In Georgia, a co-financing mechanism implemented by Enterprise Georgia within the framework of the Produce in Georgia programme covers part of the costs of participating SMEs that contract private consultants.

Produce in Georgia programmes are designed after extensive formal and informal consultations with stakeholders, as well as research on market failures and SME needs. Data on programme implementation is systematically collected by the implementing organisations and presented in regular progress reports.

The programmes comprise various sub-programmes such as the industrial component “Host in Georgia” or the Micro and Small Business Support component. Sub-programmes include financial support and a mandatory technical assistance component, which facilitates entrepreneurs’ access to BDS related to the introduction of technologies, training and consultation on management, productivity, sales and marketing, financial accounting, and the introduction of technical standards.

Companies co-finance up to 20% of the consultancy/training costs, while the state pays up to GEL 10 000 (~ EUR 3 000*) directly to BDS providers. To obtain state support, a firm must provide a written analysis of its current operations combined with the rationale for its interest in consulting services, a detailed description of the project, projected results, and the credentials of the selected consultants.

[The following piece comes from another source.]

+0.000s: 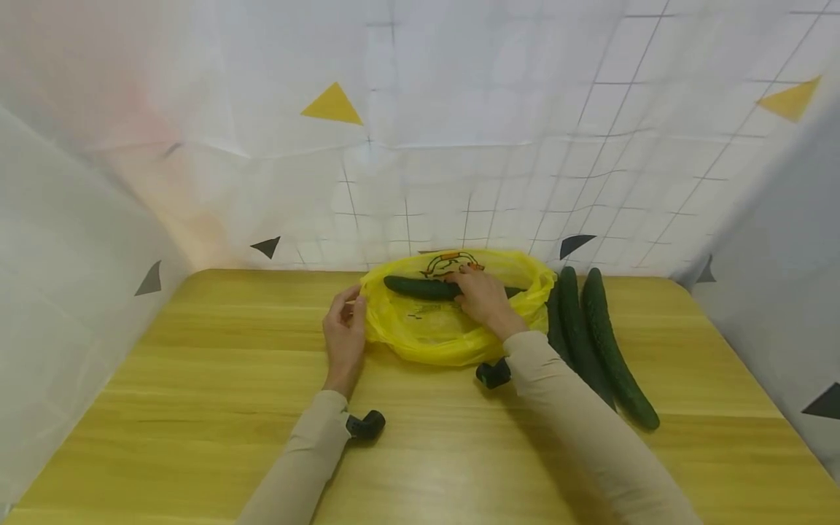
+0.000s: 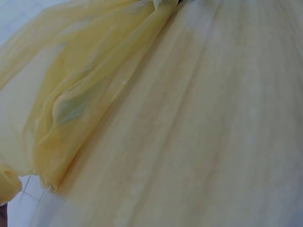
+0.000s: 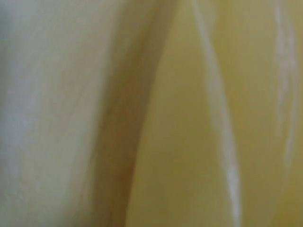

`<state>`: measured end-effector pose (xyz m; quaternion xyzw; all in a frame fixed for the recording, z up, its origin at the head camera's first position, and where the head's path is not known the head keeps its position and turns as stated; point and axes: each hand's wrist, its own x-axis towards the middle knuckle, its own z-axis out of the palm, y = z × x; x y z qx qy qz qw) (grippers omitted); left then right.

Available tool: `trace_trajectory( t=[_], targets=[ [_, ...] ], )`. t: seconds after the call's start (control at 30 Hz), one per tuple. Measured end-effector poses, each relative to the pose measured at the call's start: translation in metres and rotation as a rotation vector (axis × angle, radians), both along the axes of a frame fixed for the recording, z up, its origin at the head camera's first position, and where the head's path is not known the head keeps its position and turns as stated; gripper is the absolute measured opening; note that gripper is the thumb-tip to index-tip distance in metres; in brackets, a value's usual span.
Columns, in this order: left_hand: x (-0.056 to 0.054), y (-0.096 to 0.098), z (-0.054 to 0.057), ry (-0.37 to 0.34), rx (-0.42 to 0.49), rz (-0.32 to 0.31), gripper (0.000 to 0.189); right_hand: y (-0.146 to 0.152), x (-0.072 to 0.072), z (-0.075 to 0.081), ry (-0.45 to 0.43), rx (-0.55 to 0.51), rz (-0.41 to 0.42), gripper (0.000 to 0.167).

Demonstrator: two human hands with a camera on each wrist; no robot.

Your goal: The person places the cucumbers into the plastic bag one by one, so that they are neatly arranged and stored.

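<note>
A yellow plastic bag lies on the table with its mouth spread wide, printed lines showing on its inner side. Inside, a dark green cucumber lies crosswise, its right part running under my right hand. That hand reaches over the near rim and grips the cucumber around its middle. At the bag's left edge, my left hand holds the rim between thumb and curled fingers. In the left wrist view a green patch of cucumber shows through the plastic. Only blurred yellow plastic and tabletop fill the right wrist view.
Three more cucumbers lie side by side right of the bag, the outermost cucumber farthest from it; my right sleeve partly covers the others. A white sheet with grid lines hangs behind the wooden table.
</note>
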<state>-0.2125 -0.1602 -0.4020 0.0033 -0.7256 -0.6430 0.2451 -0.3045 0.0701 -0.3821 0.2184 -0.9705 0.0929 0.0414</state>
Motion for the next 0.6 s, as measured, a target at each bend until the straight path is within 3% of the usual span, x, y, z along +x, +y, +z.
trace_trajectory(
  t=[0.2,0.6],
  targets=[
    [0.001,0.001,0.000,-0.005,0.008,-0.010,0.029,0.002,0.002,0.003,-0.011,-0.001,0.011,0.041],
    [0.000,0.001,-0.001,0.002,0.014,-0.017,0.029,0.021,0.011,0.014,0.005,-0.114,0.016,0.031]
  ],
)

Hence, SMEs are free in their choice of BDS providers, representing a best practice among the EaP countries.

Note: Exchange rates as of October 2019, https://www1.oanda.com/lang/it/currency/converter/

Source: (Enterprise Georgia, 2018[8]).

The way forward

Despite the above-mentioned efforts, more could be done to help countries move towards a more market-based and sustainable provision of BDS:

  • All EaP countries could establish a solid co-ordination mechanism among all bodies involved in BDS provision, as a prerequisite to ensuring effective and targeted delivery of services to SMEs. This is especially true for Azerbaijan and Belarus, which, respectively, are undergoing a major restructuring (with the recent establishment of SMBDA and a multitude of substructures, with at times overlapping mandates and activities) and starting to establish an SME agency as co-ordinating body for BDS.

  • All EaP countries could improve their monitoring and evaluation of the current business support infrastructure and services provided, including measuring the effectiveness and impact on SME performance via quantitative measures, annual reviews. This should go hand in hand with regular SME skills-needs analysis and research on demand and supply of BDS to offer the most needed and relevant services for firms.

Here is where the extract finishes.